So two-thirds of our cost reductions during the downturn have been through technology and efficiency gains, and we do not see any end in that. So we're quite confident that efficiency and technology will continue to drive those costs down.
And so we believe a large percentage of the inventory that we have in the Eagle Ford will be converted to premium. We also believe that in the Permian, and we believe we'll add continued premium in the Bakken and other plays too. So we're very confident that our premium inventory will grow much faster than our drilling pace..
Thanks..
We'll move forward to our next question from Scott Hanold with Royal Bank of Canada Capital Markets..
Yeah. Thanks, another question on the EOR process. And I know a lot of the stuff that you all did was proprietary. But when do you think it's the right time to actually put this application to work? So what I'm getting at is obviously these wells have a pretty steep decline rate in the first few years.
But generally speaking, is it something that happens more typically earlier in the life compared to say, what occurs in conventional reservoirs when you apply a similar application?.
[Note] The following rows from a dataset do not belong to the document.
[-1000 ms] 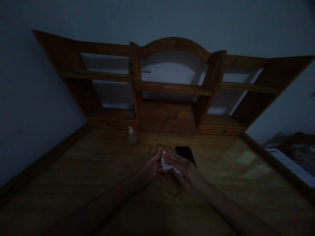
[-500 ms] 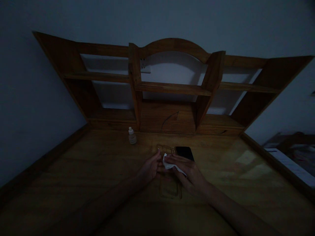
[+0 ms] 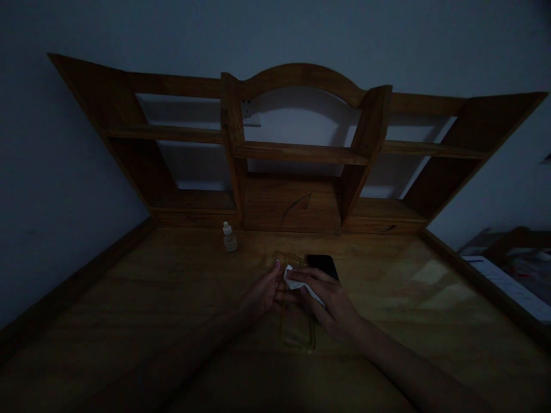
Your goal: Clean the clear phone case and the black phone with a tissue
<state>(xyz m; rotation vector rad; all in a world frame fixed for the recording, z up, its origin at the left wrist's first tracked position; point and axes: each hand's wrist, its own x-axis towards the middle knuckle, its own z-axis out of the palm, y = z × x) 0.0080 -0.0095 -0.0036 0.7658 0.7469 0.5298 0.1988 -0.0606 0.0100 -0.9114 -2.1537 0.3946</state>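
Observation:
A clear phone case point(image 3: 297, 346) with a yellowish rim stretches between my hands, over the wooden desktop. My left hand point(image 3: 260, 292) grips its left side, with the thumb up along the edge and the fingers showing through from beneath. In my right hand point(image 3: 331, 298) is a folded white tissue point(image 3: 295, 282), pinched under the fingers and pressed against the case. Just beyond my right fingers lies a black smartphone point(image 3: 322, 264), partly covered by that hand. Dim light leaves the fingertips hard to make out.
A small bottle point(image 3: 229, 238) with a white cap stands on the wooden desk point(image 3: 172, 292) at the back left. Behind it rises a wooden shelf unit point(image 3: 297, 152) against the wall. White papers point(image 3: 508, 287) lie beyond the desk's right edge.
The view has shifted very slightly. The tissue and my right fingers sit a little differently on the case; both hands keep their holds.

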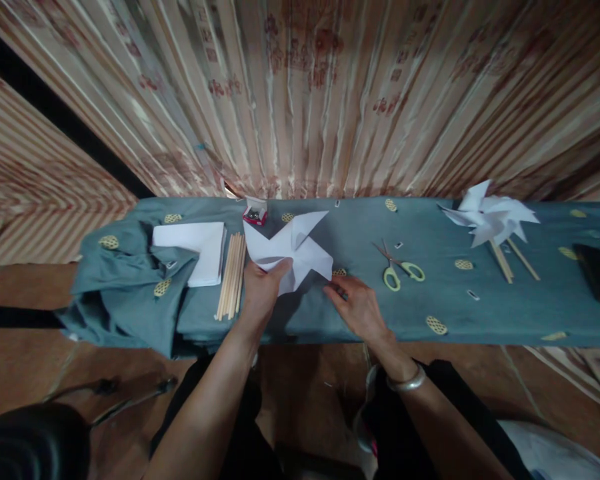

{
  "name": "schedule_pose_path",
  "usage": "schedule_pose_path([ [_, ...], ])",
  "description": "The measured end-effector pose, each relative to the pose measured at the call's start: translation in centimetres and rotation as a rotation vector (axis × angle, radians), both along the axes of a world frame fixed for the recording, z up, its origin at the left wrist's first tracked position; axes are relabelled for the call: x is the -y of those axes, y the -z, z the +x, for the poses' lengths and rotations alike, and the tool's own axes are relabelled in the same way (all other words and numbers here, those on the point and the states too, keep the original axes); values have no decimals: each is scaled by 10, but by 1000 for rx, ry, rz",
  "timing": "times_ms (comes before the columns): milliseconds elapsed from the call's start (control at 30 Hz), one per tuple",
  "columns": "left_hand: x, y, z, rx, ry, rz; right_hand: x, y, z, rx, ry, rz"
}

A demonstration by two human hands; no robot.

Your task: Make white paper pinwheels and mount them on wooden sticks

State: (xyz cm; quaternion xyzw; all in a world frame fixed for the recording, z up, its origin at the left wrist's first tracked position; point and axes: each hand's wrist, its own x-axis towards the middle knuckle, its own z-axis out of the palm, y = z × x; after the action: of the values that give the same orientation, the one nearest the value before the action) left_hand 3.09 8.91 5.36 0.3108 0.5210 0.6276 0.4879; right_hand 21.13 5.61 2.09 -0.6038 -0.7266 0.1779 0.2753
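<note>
A white paper pinwheel [307,250] with folded blades is in front of me, over the cloth-covered table. My left hand [263,290] grips it from the lower left, thumb pressed on the paper close to the centre. My right hand [355,307] is just below the pinwheel's right tip, its fingers pinched together; whether anything small is between them is hidden. Left of the pinwheel lies a bundle of wooden sticks [233,277], beside a stack of white paper [210,253]. A small red-and-white box of metal pins [255,212] stands open behind it. Green-handled scissors [399,268] lie to the right.
Finished-looking white pinwheels [493,213] on sticks lie at the right of the table [360,320]. A dark phone-like object [597,273] is at the far right. Bunched cloth [115,293] covers the left end. A pleated curtain [300,100] hangs behind.
</note>
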Motion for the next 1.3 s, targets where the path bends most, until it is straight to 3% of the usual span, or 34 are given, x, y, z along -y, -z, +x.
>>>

Yeah. Scott, this is Billy Helms. Typically, the governing part will mainly be – in actual field applications will be on how we develop each pattern. So as Bill mentioned earlier, the primary goal will be to go through and do a full-scale development on each and every lease with the latest high-density completions. That's the number one goal.
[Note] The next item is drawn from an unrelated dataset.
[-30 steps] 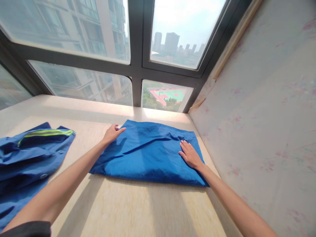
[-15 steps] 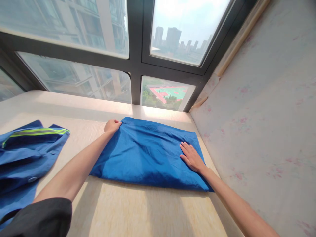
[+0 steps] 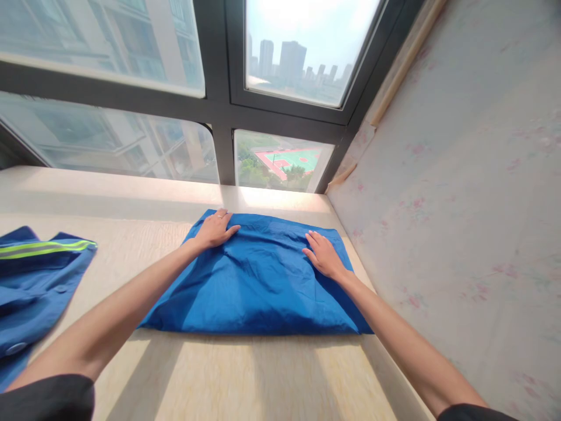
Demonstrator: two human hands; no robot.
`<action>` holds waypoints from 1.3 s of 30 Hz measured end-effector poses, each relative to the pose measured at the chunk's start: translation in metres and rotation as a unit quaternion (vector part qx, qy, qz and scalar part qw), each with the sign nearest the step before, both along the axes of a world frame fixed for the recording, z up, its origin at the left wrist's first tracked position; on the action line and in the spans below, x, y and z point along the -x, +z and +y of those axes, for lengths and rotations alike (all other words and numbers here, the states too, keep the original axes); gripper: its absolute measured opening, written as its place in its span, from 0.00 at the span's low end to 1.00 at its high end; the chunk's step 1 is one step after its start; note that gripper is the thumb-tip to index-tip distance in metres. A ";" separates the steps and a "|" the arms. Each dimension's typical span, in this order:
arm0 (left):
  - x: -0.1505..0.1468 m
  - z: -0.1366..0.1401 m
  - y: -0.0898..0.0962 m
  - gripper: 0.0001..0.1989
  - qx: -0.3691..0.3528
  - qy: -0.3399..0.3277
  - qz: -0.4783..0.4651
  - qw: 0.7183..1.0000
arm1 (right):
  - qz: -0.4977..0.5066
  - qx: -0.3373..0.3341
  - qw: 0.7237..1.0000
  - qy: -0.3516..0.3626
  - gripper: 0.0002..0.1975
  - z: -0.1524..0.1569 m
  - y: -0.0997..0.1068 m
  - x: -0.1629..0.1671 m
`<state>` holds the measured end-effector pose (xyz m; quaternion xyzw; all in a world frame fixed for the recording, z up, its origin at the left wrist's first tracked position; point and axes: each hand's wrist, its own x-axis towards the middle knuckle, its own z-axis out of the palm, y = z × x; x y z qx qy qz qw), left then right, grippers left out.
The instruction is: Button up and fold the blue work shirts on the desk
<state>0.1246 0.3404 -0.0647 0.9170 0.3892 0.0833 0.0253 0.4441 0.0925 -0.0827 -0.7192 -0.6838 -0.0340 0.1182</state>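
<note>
A blue piece of cloth (image 3: pixel 263 286), folded into a wide shape with soft wrinkles, lies on the pale marbled surface (image 3: pixel 210 374). My left hand (image 3: pixel 216 228) rests open on its far left part, fingers pointing toward the window and the thumb out to the right. A ring shows on one finger. On the cloth's right part my right hand (image 3: pixel 323 252) lies flat and open, fingers toward the upper left. Neither hand grips the fabric. Whether the cloth is a garment cannot be made out from its folded shape.
At the left lies a blue garment (image 3: pixel 39 292) with a yellow-green reflective stripe and round buttons. A dark window frame (image 3: pixel 223 134) stands behind the cloth. The flower-patterned wall (image 3: pixel 438 222) closes off the right side.
My left hand has released its pinch on the cloth's far left corner and moved right, now lying open on it. My right hand has slid slightly farther away. The view has shifted right.
</note>
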 end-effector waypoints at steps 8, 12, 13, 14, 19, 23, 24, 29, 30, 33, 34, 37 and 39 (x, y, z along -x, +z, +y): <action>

And the pace of development from that will dictate as to when we roll out the secondary or the EOR process. But typically – I think we have a slide in the deck on I think slide four that shows that timeframe will be somewhere in the first two to five years. So I think that would probably be our initial guide.
There's really no detriment that we see as to if you wait too long to implement it, it's going to be detrimental. We think it's a great tool for just continuing to contact the remaining oil left in the reservoir. Certainly, economically there might be an advantage to doing it earlier than later.
But more importantly, the advanced completions are driving probably incrementally more success to start with. So I don't know if that helps answer your question, but I would say that it will be somewhere in that first couple years, two to three years of development..
Yes, absolutely, that does help. And I was just trying to gauge how this compares to say a refrac or something else through the life of the well, but great. And as my follow-up question, and obviously, you all had I believe tried this up in the Williston Basin, some enhanced opportunities.
Several years ago, that may not have been as successful, and I know it may not be applicable everywhere.
But can you compare and contrast what occurred then versus now, and if what you learned in the Eagle Ford could actually be transferred up into the Williston?.
Yeah. The Eagle Ford, as we mentioned in the call, one of the primary factors in the Eagle Ford's success is the vertical containment. The Eagle Ford is very well encased and has good strong barriers for both upward and downward growth, which is key for the process. The Bakken and many other plays are going be more challenged in that area.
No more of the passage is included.